Problem statement:
Keyword search on "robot": report each line of the records that contains it.

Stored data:

......

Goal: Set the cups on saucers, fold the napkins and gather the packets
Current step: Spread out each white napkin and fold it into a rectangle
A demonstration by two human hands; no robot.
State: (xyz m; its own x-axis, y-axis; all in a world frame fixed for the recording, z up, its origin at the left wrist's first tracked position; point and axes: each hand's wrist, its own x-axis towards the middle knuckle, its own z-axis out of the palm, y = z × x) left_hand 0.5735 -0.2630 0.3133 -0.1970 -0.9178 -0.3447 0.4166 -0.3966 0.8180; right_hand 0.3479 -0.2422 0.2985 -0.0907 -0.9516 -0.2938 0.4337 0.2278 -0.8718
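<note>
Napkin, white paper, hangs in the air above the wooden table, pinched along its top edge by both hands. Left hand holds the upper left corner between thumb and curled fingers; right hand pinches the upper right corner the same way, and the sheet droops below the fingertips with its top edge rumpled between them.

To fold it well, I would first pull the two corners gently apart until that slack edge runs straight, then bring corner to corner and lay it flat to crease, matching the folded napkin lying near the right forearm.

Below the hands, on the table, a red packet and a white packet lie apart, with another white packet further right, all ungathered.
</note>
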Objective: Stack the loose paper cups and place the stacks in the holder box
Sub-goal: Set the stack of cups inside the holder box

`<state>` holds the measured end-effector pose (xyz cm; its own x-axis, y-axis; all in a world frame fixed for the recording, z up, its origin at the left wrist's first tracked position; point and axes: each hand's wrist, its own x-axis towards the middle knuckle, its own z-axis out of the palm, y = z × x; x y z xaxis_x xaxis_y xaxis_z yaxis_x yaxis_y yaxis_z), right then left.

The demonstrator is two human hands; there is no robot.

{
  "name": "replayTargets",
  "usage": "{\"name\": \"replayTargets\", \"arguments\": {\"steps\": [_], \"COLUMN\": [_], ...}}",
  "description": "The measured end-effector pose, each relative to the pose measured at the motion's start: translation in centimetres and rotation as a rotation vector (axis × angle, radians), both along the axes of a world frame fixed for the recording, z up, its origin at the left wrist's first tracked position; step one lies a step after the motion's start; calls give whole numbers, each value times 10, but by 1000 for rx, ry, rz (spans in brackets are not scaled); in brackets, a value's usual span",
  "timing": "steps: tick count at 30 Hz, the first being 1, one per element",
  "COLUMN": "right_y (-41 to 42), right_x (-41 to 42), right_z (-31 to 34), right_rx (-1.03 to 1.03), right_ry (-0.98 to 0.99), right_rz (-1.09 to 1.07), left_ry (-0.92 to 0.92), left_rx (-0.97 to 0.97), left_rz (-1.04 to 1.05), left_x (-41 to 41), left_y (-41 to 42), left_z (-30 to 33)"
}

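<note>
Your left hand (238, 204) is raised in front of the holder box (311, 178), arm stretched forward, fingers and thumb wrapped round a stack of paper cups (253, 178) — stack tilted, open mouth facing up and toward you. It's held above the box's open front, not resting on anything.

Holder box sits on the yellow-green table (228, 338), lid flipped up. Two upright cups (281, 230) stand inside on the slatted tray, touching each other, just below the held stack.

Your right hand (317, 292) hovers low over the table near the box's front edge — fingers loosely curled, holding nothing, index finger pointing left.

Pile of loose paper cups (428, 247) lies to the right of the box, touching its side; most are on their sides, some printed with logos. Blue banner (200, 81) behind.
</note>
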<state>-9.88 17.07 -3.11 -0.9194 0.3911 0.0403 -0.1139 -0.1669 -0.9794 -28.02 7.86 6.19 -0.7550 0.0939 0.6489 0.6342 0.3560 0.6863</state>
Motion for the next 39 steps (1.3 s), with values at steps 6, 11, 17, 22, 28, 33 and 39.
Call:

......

Task solution:
A demonstration by two human hands; no robot.
The demonstrator is two human hands; there is no robot.

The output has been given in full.